▸ **ASSIGNED TASK**
When you copy the material, keep each line exactly as it appears.

▸ **SUPPLIED INFORMATION**
####################

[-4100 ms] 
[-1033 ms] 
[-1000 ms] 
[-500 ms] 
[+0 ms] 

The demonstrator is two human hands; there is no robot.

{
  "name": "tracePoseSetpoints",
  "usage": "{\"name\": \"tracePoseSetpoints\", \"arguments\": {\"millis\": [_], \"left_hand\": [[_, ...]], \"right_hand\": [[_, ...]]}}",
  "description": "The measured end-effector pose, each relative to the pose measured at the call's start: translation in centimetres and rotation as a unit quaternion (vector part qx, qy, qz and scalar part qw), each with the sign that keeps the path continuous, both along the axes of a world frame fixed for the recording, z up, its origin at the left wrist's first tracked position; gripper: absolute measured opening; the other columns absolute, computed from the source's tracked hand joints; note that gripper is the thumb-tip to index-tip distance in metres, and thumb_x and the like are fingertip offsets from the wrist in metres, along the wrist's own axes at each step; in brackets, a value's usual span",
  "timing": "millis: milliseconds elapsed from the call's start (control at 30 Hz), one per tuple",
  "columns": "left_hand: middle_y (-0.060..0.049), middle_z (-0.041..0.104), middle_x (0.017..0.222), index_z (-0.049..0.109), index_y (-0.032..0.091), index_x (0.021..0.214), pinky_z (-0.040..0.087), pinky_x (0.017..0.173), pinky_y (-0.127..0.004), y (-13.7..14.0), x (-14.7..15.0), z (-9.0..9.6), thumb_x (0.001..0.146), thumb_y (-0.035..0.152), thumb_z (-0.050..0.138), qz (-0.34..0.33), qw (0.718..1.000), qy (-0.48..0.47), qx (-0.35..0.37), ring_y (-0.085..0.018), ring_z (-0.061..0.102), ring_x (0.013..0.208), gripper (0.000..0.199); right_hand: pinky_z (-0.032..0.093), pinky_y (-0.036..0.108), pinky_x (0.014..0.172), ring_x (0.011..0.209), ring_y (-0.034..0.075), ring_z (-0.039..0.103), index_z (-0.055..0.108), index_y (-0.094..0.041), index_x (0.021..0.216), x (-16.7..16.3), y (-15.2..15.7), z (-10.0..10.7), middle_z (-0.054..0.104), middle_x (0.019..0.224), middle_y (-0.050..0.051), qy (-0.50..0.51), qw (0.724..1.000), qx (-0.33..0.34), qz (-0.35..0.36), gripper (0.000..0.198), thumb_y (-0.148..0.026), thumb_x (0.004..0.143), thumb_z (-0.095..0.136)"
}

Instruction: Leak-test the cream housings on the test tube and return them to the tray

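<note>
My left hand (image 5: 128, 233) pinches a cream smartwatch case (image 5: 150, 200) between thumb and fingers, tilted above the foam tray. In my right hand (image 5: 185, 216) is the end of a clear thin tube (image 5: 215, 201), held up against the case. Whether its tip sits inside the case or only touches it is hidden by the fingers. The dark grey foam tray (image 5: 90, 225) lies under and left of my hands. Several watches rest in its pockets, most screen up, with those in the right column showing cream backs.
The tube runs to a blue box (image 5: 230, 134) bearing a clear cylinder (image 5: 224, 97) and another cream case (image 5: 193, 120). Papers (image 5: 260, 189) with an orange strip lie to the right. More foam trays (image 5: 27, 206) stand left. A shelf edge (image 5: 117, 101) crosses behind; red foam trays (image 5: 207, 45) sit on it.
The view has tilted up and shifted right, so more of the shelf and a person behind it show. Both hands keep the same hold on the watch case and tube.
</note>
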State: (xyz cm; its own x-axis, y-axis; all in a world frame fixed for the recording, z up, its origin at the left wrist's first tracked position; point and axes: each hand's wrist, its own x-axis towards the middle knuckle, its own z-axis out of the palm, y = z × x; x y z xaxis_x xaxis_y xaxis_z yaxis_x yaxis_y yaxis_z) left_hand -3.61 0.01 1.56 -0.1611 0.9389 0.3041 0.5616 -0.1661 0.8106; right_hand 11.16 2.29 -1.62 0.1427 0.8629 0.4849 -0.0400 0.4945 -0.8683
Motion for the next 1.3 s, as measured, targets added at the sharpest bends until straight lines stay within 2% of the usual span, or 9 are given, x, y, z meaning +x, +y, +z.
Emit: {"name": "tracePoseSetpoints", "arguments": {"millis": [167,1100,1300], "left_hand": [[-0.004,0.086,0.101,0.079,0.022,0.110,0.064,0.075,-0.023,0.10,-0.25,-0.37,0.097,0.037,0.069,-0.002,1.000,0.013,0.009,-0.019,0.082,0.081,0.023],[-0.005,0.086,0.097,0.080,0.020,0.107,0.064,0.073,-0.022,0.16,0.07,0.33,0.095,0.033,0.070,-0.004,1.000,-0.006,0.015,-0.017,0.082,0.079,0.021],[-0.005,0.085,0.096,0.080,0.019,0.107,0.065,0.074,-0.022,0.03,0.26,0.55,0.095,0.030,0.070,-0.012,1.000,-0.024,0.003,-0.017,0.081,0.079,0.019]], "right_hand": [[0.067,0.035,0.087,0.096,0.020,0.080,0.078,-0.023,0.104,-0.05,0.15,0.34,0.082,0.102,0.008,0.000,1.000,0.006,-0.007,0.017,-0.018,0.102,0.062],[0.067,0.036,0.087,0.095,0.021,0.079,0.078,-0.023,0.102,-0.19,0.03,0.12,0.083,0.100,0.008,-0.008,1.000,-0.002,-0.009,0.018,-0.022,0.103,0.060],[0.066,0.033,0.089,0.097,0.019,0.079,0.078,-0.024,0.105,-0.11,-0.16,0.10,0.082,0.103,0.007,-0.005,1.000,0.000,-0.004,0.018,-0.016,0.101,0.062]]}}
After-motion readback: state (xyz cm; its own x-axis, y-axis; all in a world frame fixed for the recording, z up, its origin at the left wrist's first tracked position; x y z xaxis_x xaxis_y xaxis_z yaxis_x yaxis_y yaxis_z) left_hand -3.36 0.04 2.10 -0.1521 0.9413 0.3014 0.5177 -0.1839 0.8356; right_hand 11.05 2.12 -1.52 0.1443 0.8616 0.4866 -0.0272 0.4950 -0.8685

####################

▸ **WRITTEN ANSWER**
[-4100 ms] 
[-1033 ms] 
[-1000 ms] 
[-500 ms] 
[+0 ms] 

The demonstrator is two human hands; there is no robot.

{
  "name": "tracePoseSetpoints",
  "usage": "{\"name\": \"tracePoseSetpoints\", \"arguments\": {\"millis\": [_], \"left_hand\": [[_, ...]], \"right_hand\": [[_, ...]]}}",
  "description": "The measured end-effector pose, each relative to the pose measured at the call's start: translation in centimetres and rotation as a unit quaternion (vector part qx, qy, qz and scalar part qw), each with the sign that keeps the path continuous, both along the axes of a world frame fixed for the recording, z up, its origin at the left wrist's first tracked position; gripper: absolute measured opening; the other columns absolute, computed from the source's tracked hand joints; note that gripper is the thumb-tip to index-tip distance in metres, and thumb_x and the like are fingertip offsets from the wrist in metres, along the wrist's own axes at each step; in brackets, a value's usual span",
  "timing": "millis: milliseconds elapsed from the call's start (control at 30 Hz), one per tuple",
  "columns": "left_hand: middle_y (-0.060..0.049), middle_z (-0.041..0.104), middle_x (0.017..0.222), index_z (-0.049..0.109), index_y (-0.032..0.091), index_x (0.021..0.214), pinky_z (-0.040..0.087), pinky_x (0.017..0.173), pinky_y (-0.127..0.004), y (-13.7..14.0), x (-14.7..15.0), z (-9.0..9.6), thumb_x (0.001..0.146), thumb_y (-0.035..0.152), thumb_z (-0.050..0.138), qz (-0.34..0.33), qw (0.718..1.000), qy (-0.48..0.47), qx (-0.35..0.37), ring_y (-0.085..0.018), ring_z (-0.061..0.102), ring_x (0.013..0.208), gripper (0.000..0.199); right_hand: pinky_z (-0.032..0.093), pinky_y (-0.036..0.108), pinky_x (0.014..0.172), ring_x (0.011..0.209), ring_y (-0.034..0.075), ring_z (-0.039..0.103), index_z (-0.055..0.108), index_y (-0.094..0.041), index_x (0.021..0.216), x (-16.7..16.3), y (-15.2..15.7), z (-10.0..10.7), middle_z (-0.054..0.104), middle_x (0.019..0.224), middle_y (-0.050..0.051), qy (-0.50..0.51), qw (0.724..1.000), qx (-0.33..0.34), qz (-0.35..0.36), gripper (0.000..0.198), thumb_y (-0.148..0.026), thumb_x (0.004..0.143), thumb_z (-0.095..0.136)"
}

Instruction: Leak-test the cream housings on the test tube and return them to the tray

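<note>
My left hand (image 5: 128, 233) pinches a cream smartwatch case (image 5: 150, 200) between thumb and fingers, tilted above the foam tray. In my right hand (image 5: 185, 216) is the end of a clear thin tube (image 5: 215, 201), held up against the case. Whether its tip sits inside the case or only touches it is hidden by the fingers. The dark grey foam tray (image 5: 90, 225) lies under and left of my hands. Several watches rest in its pockets, most screen up, with those in the right column showing cream backs.
The tube runs to a blue box (image 5: 230, 134) bearing a clear cylinder (image 5: 224, 97) and another cream case (image 5: 193, 120). Papers (image 5: 260, 189) with an orange strip lie to the right. More foam trays (image 5: 27, 206) stand left. A shelf edge (image 5: 117, 101) crosses behind; red foam trays (image 5: 207, 45) sit on it.
The view has tilted up and shifted right, so more of the shelf and a person behind it show. Both hands keep the same hold on the watch case and tube.
</note>
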State: (xyz cm; its own x-axis, y-axis; all in a world frame fixed for the recording, z up, its origin at the left wrist's first tracked position; point and axes: each hand's wrist, its own x-axis towards the middle knuckle, its own z-axis out of the palm, y = z × x; x y z xaxis_x xaxis_y xaxis_z yaxis_x yaxis_y yaxis_z) left_hand -3.61 0.01 1.56 -0.1611 0.9389 0.3041 0.5616 -0.1661 0.8106; right_hand 11.16 2.29 -1.62 0.1427 0.8629 0.4849 -0.0400 0.4945 -0.8683
Motion for the next 1.3 s, as measured, targets added at the sharpest bends until straight lines stay within 2% of the usual span, or 9 are given, x, y, z meaning +x, +y, +z.
Emit: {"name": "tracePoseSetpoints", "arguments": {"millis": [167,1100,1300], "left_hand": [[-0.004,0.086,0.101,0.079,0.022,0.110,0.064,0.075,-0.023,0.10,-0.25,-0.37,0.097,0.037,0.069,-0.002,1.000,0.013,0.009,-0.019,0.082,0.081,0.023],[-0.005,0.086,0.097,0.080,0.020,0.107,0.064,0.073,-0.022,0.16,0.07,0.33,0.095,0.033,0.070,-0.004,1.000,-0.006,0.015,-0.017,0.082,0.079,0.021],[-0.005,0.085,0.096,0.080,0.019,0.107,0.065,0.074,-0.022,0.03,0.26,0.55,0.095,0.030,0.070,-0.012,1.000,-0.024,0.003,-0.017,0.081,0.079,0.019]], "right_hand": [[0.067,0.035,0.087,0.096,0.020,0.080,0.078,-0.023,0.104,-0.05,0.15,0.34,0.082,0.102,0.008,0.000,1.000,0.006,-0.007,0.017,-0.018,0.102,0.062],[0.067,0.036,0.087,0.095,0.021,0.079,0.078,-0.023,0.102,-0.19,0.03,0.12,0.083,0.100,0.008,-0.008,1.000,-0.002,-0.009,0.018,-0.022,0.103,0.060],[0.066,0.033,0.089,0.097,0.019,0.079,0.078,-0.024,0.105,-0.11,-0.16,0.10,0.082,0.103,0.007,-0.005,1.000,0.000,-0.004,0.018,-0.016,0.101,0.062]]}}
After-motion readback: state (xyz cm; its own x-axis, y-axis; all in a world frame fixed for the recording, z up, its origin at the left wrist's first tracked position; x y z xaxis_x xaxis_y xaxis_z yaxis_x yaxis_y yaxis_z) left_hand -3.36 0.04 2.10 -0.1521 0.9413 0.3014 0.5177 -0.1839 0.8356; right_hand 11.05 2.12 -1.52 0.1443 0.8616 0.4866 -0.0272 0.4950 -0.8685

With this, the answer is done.